What is being asked:
Every line of the data is to be retyped exactly.

*** Available data

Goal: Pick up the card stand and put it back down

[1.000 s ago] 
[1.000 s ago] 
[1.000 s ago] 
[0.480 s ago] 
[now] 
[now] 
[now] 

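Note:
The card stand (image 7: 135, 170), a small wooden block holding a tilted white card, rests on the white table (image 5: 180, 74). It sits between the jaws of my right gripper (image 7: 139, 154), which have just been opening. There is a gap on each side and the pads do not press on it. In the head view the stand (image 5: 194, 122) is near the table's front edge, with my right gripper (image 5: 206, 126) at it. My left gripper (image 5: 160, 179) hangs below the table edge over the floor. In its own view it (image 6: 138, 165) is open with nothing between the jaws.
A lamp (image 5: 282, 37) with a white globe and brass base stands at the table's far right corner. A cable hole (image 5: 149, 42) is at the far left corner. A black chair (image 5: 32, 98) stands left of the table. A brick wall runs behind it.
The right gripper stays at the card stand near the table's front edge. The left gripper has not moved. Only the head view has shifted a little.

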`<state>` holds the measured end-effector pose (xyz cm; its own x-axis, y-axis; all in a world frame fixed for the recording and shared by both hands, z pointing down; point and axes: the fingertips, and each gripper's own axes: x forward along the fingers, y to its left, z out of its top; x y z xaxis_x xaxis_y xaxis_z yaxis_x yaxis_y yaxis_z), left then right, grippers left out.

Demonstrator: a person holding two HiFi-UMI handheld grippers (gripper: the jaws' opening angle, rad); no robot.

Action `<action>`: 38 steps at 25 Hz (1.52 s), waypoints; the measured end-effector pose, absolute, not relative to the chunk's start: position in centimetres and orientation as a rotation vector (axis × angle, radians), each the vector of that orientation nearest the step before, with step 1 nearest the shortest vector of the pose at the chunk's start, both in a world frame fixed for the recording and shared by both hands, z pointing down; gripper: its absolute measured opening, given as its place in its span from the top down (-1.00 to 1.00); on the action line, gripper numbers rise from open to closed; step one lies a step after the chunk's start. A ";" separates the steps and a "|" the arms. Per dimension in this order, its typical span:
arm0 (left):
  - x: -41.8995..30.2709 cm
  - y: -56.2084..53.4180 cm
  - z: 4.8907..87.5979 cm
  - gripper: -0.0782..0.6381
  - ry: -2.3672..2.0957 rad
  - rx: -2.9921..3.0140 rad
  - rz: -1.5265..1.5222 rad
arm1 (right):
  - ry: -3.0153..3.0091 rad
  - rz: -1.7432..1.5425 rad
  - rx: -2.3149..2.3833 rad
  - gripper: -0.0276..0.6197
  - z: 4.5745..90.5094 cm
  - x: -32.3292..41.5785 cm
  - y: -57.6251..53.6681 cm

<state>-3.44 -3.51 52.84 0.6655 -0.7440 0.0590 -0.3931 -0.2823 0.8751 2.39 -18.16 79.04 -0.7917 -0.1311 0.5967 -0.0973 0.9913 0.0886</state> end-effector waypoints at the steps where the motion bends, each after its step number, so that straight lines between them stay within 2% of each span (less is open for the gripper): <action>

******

Response:
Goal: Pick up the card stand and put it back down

[1.000 s ago] 
[1.000 s ago] 
[1.000 s ago] 
[0.480 s ago] 
[now] 
[now] 
[now] 

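Note:
The card stand (image 7: 135, 170), a small wooden block holding a tilted white card, rests on the white table (image 5: 180, 74). It sits between the jaws of my right gripper (image 7: 139, 154), which have just been opening. There is a gap on each side and the pads do not press on it. In the head view the stand (image 5: 194, 122) is near the table's front edge, with my right gripper (image 5: 206, 126) at it. My left gripper (image 5: 160, 179) hangs below the table edge over the floor. In its own view it (image 6: 138, 165) is open with nothing between the jaws.
A lamp (image 5: 282, 37) with a white globe and brass base stands at the table's far right corner. A cable hole (image 5: 149, 42) is at the far left corner. A black chair (image 5: 32, 98) stands left of the table. A brick wall runs behind it.
The right gripper stays at the card stand near the table's front edge. The left gripper has not moved. Only the head view has shifted a little.
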
`<state>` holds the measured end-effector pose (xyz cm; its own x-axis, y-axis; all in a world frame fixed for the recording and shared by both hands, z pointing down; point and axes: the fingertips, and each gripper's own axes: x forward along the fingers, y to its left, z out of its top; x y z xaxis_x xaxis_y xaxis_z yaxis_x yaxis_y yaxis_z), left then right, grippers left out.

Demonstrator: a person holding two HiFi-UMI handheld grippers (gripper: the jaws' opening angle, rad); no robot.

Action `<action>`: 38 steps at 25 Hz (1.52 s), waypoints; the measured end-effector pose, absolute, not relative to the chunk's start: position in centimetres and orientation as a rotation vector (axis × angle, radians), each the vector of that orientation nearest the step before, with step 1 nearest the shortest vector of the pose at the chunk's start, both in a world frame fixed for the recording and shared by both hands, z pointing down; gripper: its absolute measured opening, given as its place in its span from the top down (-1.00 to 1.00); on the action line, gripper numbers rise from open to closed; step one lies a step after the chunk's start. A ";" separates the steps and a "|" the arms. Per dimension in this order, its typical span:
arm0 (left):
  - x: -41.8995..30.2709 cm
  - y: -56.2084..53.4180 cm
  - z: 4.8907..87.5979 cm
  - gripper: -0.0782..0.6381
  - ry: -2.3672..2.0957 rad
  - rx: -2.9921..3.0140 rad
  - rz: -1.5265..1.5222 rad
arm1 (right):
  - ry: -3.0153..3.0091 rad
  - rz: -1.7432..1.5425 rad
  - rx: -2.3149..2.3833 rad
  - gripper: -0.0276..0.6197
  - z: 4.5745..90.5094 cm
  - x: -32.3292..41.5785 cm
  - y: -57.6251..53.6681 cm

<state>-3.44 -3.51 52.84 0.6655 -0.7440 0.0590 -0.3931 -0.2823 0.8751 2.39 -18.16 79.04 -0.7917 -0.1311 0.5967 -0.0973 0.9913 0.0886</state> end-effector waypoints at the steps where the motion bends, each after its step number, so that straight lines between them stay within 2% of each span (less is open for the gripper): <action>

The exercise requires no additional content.